◆ **Aim of the task**
Exactly as written, please set down all of the entries again, with no pictures.

◆ **Source material**

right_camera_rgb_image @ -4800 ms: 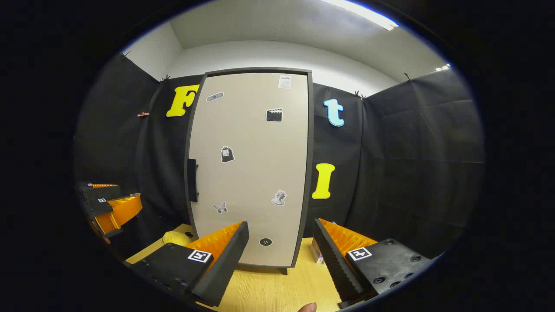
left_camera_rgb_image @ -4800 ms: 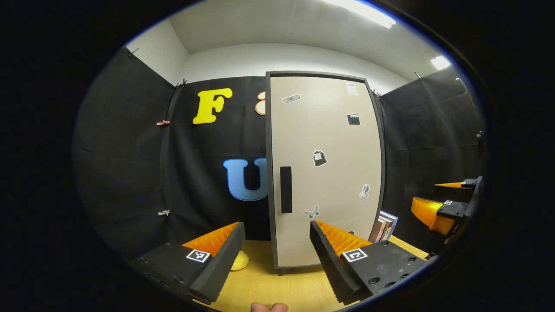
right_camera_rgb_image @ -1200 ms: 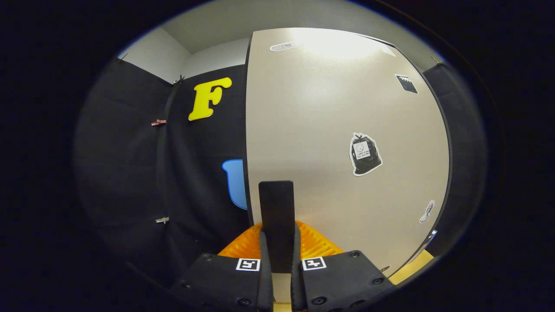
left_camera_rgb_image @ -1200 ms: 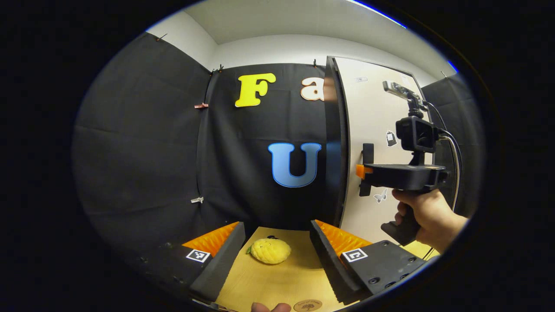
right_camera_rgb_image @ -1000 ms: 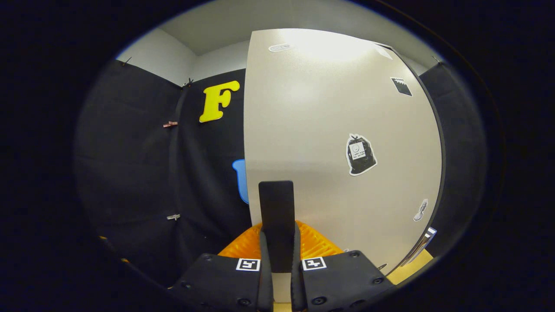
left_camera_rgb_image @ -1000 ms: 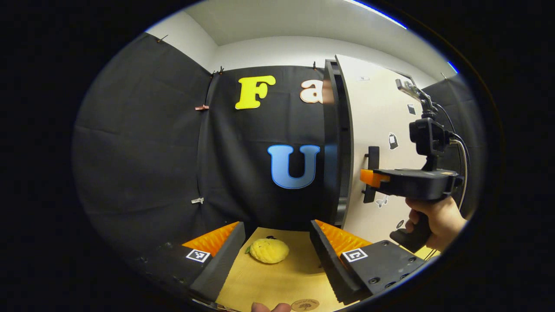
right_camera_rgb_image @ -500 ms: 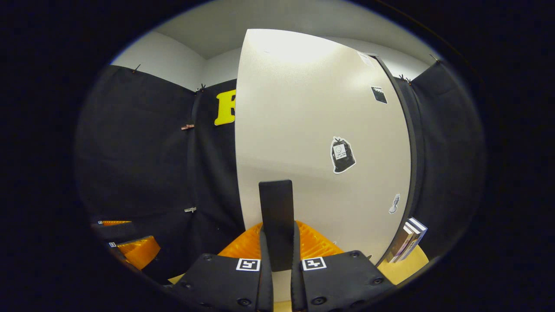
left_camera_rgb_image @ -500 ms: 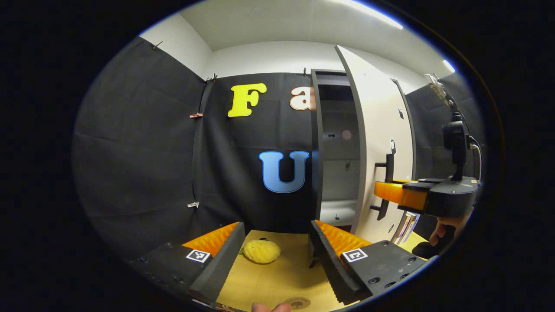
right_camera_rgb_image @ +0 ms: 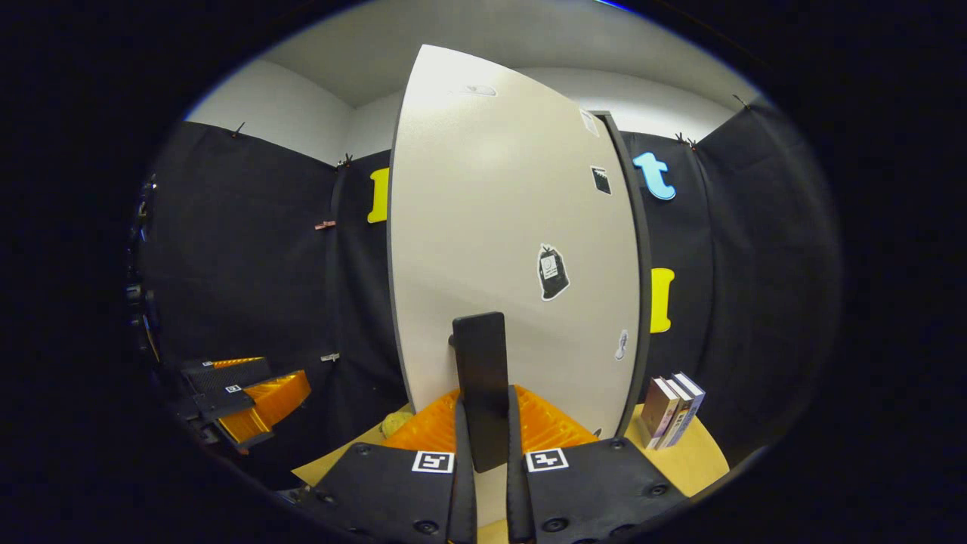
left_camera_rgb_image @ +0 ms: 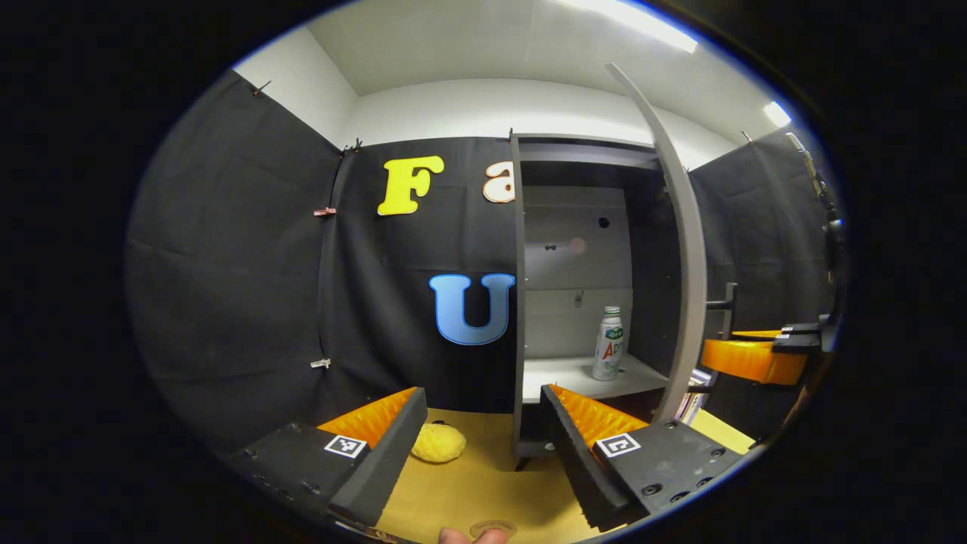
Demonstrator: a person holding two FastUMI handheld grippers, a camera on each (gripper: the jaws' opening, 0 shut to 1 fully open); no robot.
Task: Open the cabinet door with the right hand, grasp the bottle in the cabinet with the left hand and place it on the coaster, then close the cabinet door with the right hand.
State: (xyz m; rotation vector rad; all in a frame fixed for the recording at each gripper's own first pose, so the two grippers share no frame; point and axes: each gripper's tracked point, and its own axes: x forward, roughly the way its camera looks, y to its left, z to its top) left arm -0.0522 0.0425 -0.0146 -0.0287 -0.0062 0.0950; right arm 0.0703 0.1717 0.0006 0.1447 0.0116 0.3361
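Note:
The cabinet (left_camera_rgb_image: 574,219) stands open, its pale door (right_camera_rgb_image: 514,249) swung wide and seen edge-on in the left gripper view as the door (left_camera_rgb_image: 684,249). A white bottle (left_camera_rgb_image: 608,344) with a green label stands upright on the cabinet's shelf (left_camera_rgb_image: 563,374). My right gripper (right_camera_rgb_image: 483,408) is shut on the dark vertical door handle (right_camera_rgb_image: 477,355); the left gripper view has that right gripper (left_camera_rgb_image: 748,357) at the far right by the handle (left_camera_rgb_image: 724,304). My left gripper (left_camera_rgb_image: 481,393) is open and holds nothing, low in front of the cabinet, well short of the bottle. A round coaster (left_camera_rgb_image: 491,527) lies at the view's bottom edge.
A yellow plush fruit (left_camera_rgb_image: 438,443) lies on the wooden table (left_camera_rgb_image: 468,483) left of the cabinet. Several books (right_camera_rgb_image: 671,408) stand right of the cabinet. The left gripper (right_camera_rgb_image: 249,397) shows at the lower left of the right gripper view.
The door has swung from shut to wide open with my right gripper shut on its handle. The bottle inside has come into sight. My left gripper has turned towards the opening.

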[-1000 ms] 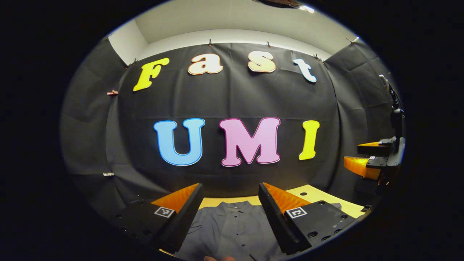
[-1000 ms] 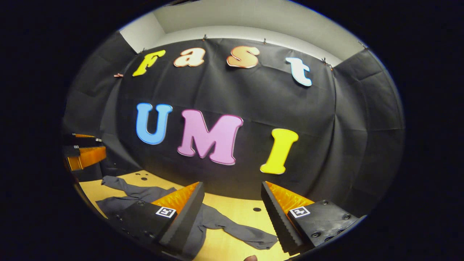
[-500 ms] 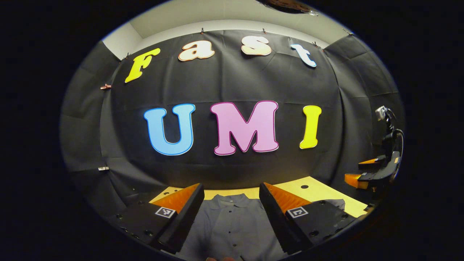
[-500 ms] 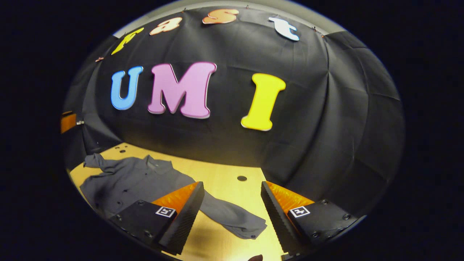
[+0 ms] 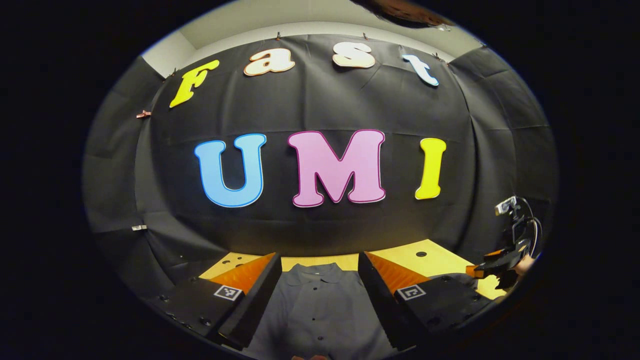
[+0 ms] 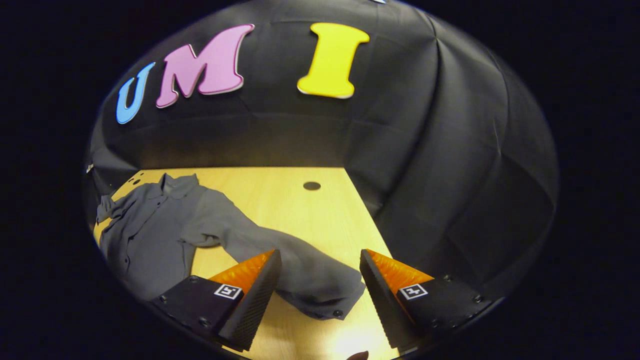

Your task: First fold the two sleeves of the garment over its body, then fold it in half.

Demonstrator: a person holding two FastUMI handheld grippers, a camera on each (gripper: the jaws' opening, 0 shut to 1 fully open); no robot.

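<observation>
A grey shirt (image 6: 150, 235) of soft, matte cloth lies flat on the pale wooden table (image 6: 280, 200), its placket dotted with small dark buttons and its collar pointing toward the black cloth wall. The near sleeve (image 6: 295, 270) runs out loose and rumpled across the boards, and its buttoned cuff ends between the fingers of my right gripper (image 6: 320, 292). Those jaws stand wide apart above the cuff, gripping nothing. A round hole (image 6: 311, 186) sits in the tabletop beyond.

My left gripper (image 5: 317, 295) hangs over the shirt's chest (image 5: 315, 310), jaws likewise spread and empty, the collar just ahead between the ridged, wedge-shaped fingers.

Half a second ago my right gripper looked more at the wall, with the cuff lower in its view; it has since tipped down and come closer, so the table and sleeve fill far more of the picture. My left gripper has barely shifted.

The left gripper view catches my right gripper (image 5: 492, 265) off at the table's right edge, with a bit of the hand (image 5: 524, 263) holding it. The right gripper view gives the whole spread of the sleeve and the far sleeve (image 6: 107, 210) bunched up by the collar.
</observation>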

◆ **Task solution**
right_camera_rgb_image @ -4800 ms: 
left_camera_rgb_image @ -4800 ms: 
right_camera_rgb_image @ -1200 ms: 
left_camera_rgb_image @ -1200 ms: 
right_camera_rgb_image @ -1000 ms: 
left_camera_rgb_image @ -1000 ms: 
right_camera_rgb_image @ -500 ms: 
left_camera_rgb_image @ -500 ms: 
right_camera_rgb_image @ +0 ms: 
left_camera_rgb_image @ +0 ms: 
Demonstrator: a person holding two FastUMI handheld grippers, a camera on each (gripper: the jaws' opening, 0 shut to 1 fully open); no robot.
Task: Open the cabinet door with the right hand, grasp the bottle in the cabinet with the left hand and place it on the coaster, then close the cabinet door with the right hand.
State: (xyz m; rotation vector rad; all in a frame fixed for the recording at each gripper's own first pose, so the two grippers share no frame; point and axes: each gripper's tracked point, and its own axes: x forward, roughly the way its camera looks, y to its left, z to its top) left arm -0.0522 0.0425 -0.0146 -0.0287 -0.0062 0.0950; right arm 0.0703 0.1717 0.0006 0.1447 0.0116 0.3361
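Note:
The cabinet (left_camera_rgb_image: 574,219) stands open, its pale door (right_camera_rgb_image: 514,249) swung wide and seen edge-on in the left gripper view as the door (left_camera_rgb_image: 684,249). A white bottle (left_camera_rgb_image: 608,344) with a green label stands upright on the cabinet's shelf (left_camera_rgb_image: 563,374). My right gripper (right_camera_rgb_image: 483,408) is shut on the dark vertical door handle (right_camera_rgb_image: 477,355); the left gripper view has that right gripper (left_camera_rgb_image: 748,357) at the far right by the handle (left_camera_rgb_image: 724,304). My left gripper (left_camera_rgb_image: 481,393) is open and holds nothing, low in front of the cabinet, well short of the bottle. A round coaster (left_camera_rgb_image: 491,527) lies at the view's bottom edge.
A yellow plush fruit (left_camera_rgb_image: 438,443) lies on the wooden table (left_camera_rgb_image: 468,483) left of the cabinet. Several books (right_camera_rgb_image: 671,408) stand right of the cabinet. The left gripper (right_camera_rgb_image: 249,397) shows at the lower left of the right gripper view.
The door has swung from shut to wide open with my right gripper shut on its handle. The bottle inside has come into sight. My left gripper has turned towards the opening.
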
[-1000 ms] 
[-1000 ms] 
[-500 ms] 
[-500 ms] 
[+0 ms] 
[+0 ms] 

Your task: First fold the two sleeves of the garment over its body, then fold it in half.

Demonstrator: a person holding two FastUMI handheld grippers, a camera on each (gripper: the jaws' opening, 0 shut to 1 fully open); no robot.

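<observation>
A grey shirt (image 6: 150, 235) of soft, matte cloth lies flat on the pale wooden table (image 6: 280, 200), its placket dotted with small dark buttons and its collar pointing toward the black cloth wall. The near sleeve (image 6: 295, 270) runs out loose and rumpled across the boards, and its buttoned cuff ends between the fingers of my right gripper (image 6: 320, 292). Those jaws stand wide apart above the cuff, gripping nothing. A round hole (image 6: 311, 186) sits in the tabletop beyond.

My left gripper (image 5: 317, 295) hangs over the shirt's chest (image 5: 315, 310), jaws likewise spread and empty, the collar just ahead between the ridged, wedge-shaped fingers.

Half a second ago my right gripper looked more at the wall, with the cuff lower in its view; it has since tipped down and come closer, so the table and sleeve fill far more of the picture. My left gripper has barely shifted.

The left gripper view catches my right gripper (image 5: 492, 265) off at the table's right edge, with a bit of the hand (image 5: 524, 263) holding it. The right gripper view gives the whole spread of the sleeve and the far sleeve (image 6: 107, 210) bunched up by the collar.
</observation>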

Now the output is complete.